The St. Dominic’s Block

A rendering of St. Dominic’s Church from the May 1924 Architect & Engineer.

LANDMARKS | BRIDGET MALEY

One of San Francisco’s most impressive interpretations of Gothic-inspired architecture, St. Dominic’s Catholic Church, at the corner of Steiner and Bush Streets, is the fourth ecclesiastical structure to stand on this site.

In 1863, the Dominican order paid $6,000 for the city block bounded by Steiner, Bush, Pierce and Pine Streets. The parcel purchased for its new church was originally described as “impossible to reach” because of the shifting sands in the mostly undeveloped area. Nonetheless, a wood-frame, Tudor-influenced, Gothic-style church was constructed there, dedicated by Archbishop Joseph Alemany on June 29, 1873.

Soon deemed inadequate to serve the growing congregation, the small church was replaced by a much larger, more imposing structure designed by architect Thomas J. Welsh in 1883. The original church was moved to another area on the Dominican’s large block of land and reused as the parish hall.

Welsh’s design for St. Dominic’s was described in a November 13, 1887, Chronicle article as “a substantial brick structure of Basilican form, in the purest classic style of the 16th century, and a seating capacity for about 2,000 worshipers.” The accompanying sketch showed a handsome, masonry, Baroque-inspired church with two domed towers and a sculptural, yet symmetrical edifice with the three-part formality typical of Italian Baroque churches. While not fully completed until 1893, when the towers were capped, the church became one of the city’s most popular houses of worship. Welsh, an Australian by birth and a devout Catholic, designed many of San Francisco’s Catholic churches between 1879 and his death in 1918. Sadly, only two remain: Sacred Heart at Fillmore and Fell Streets and St. Agnes at Masonic and Page.

In addition to destroying many of Welsh’s other considerable works, the 1906 earthquake toppled St. Dominic’s, and a third, temporary, wood-frame church would serve the community for more than 20 years before a fourth structure was built for the congregation.

Completed in 1928, the current St. Dominic’s is the work of architects Louis and Michael Beezer, twins who hailed from Pennsylvania. In 1907 they relocated their successful practice from Pittsburgh to Seattle, where they designed the well-known Colman Dock and several noteworthy commercial buildings. But their mainstay client was the Catholic Church. By the early 1920s, their ecclesiastical work was so admired that the Archdiocese of San Francisco hired the Beezer brothers to design and build a church to replace Welsh’s ruined St. Dominic’s.

Of the St. Dominic’s design, a May 1924 Architect & Engineer article proclaimed: “The Beezer Brothers show they have had a remarkable succession of ecclesiastical work and that they are thoroughly at home in handling archaeological Gothic.” Indeed, the gray granite structure conveys strong Gothic influences, with its pointed arches, tall windows, bell tower and steeply gabled roof. While the highly decorative lantern of the tower was lost in the 1989 earthquake, the building subsequently gained medieval-inspired flying buttresses. Inside, a soaring, vaulted Gothic nave is augmented with stained glass windows by Charles J. Connick of Boston, whose signature appears at several locations.

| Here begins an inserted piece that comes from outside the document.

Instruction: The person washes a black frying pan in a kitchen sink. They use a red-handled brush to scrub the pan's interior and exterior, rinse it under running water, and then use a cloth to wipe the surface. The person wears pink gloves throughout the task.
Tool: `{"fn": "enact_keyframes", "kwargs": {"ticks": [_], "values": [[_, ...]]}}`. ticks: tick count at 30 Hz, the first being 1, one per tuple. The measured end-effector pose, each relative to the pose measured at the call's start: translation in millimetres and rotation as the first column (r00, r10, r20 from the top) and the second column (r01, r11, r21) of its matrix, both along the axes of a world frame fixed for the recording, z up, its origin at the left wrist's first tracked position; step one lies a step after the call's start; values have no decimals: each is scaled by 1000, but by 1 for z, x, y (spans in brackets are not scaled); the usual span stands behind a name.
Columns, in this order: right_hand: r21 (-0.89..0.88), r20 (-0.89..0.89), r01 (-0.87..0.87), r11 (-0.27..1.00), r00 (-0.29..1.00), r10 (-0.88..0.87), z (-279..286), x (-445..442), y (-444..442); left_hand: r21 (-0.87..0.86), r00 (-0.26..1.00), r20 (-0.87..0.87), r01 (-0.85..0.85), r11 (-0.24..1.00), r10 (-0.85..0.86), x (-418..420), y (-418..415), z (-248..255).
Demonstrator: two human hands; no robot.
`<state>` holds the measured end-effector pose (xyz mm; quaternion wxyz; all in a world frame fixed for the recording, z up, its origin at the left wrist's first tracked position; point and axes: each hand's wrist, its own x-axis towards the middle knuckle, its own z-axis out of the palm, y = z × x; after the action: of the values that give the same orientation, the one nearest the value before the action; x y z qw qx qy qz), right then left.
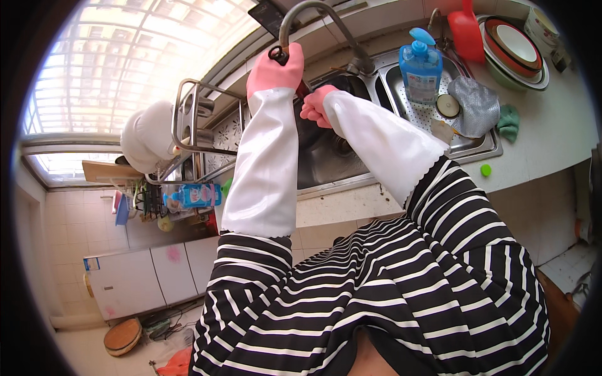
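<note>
My left hand point(277, 73), in a pink rubber glove with a long white cuff, is closed around a dark handle point(278, 55) with a hanging loop at its end, just below the faucet spout point(283, 35). My right hand point(320, 105), gloved the same way, has its fingers curled beside the dark red part of that handle; whether it grips anything is hidden. Both hands are over the left basin of a steel sink point(324, 162). Behind my right hand, a dark pan-like piece point(341, 83) shows partly in the basin.
A blue pump bottle point(421, 75), a silvery cloth point(475, 105) and a round lid point(447, 105) are in the right basin. Stacked bowls point(515, 51), a green cloth point(508, 123) and a green cap point(486, 170) lie on the counter. A metal rack point(176, 115) stands left.
</note>
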<state>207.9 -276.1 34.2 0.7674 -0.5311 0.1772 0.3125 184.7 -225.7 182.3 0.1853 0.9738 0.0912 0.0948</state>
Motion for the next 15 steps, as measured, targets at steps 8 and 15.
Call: {"fn": "enact_keyframes", "kwargs": {"ticks": [8,15], "values": [[36,137,-30,999,990,25,-17,-50,-53,-9,990,100,105,994,-104,-16,6,0],[-70,226,-2,998,974,18,-13,-56,-72,-119,949,280,186,975,-147,-27,27,-29]]}}
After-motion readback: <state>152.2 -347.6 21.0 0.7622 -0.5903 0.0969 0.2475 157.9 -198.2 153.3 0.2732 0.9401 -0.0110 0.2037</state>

When Louis Beezer moved to San Francisco to oversee the design and construction of St. Dominic’s, he brought with him Arnold Sutherland Constable (1885-1981), an Englishman, who played a significant role in the design. After Louis Beezer died in 1929, Constable moved to San Francisco.

Constable subsequently designed the St. Dominic’s School building facing Pine Street. A restrained two-story Gothic building, the school was erected in 1929, a year after the church was completed. An offshoot of the American embrace of the Gothic style of church design, its Collegiate Gothic style became a favorite in American academic settings.

Inspired by the cloisters and quadrangles in Oxford and Cambridge, many American universities used a similar aesthetic in academic settings, including Harvard, Yale, Georgetown and Duke on the east coast; Washington University in St. Louis; and, in the west, Portland’s Reed College and the University of Washington in Seattle. Certainly familiar with the Seattle campus, including its remarkable 1926 Suzzallo Library by architects Bebb and Gould, Constable’s design for the St. Dominic’s School was a subtle nod to these more formal interpretations of Collegiate Gothic.

A two-story structure, rectangular in plan with a projecting entry along Pine Street, the school building has Gothic detailing at the windows and along the cornice. The entry, through a Gothic arch, and up a set of stairs, is decorated with crests and shields and Gothic-inspired lettering proclaiming St. Dominic’s School. Centered above the entry is a more elaborate window lighting the entry stair, capped with a statue of St. Dominic and set within a decorative Gothic niche.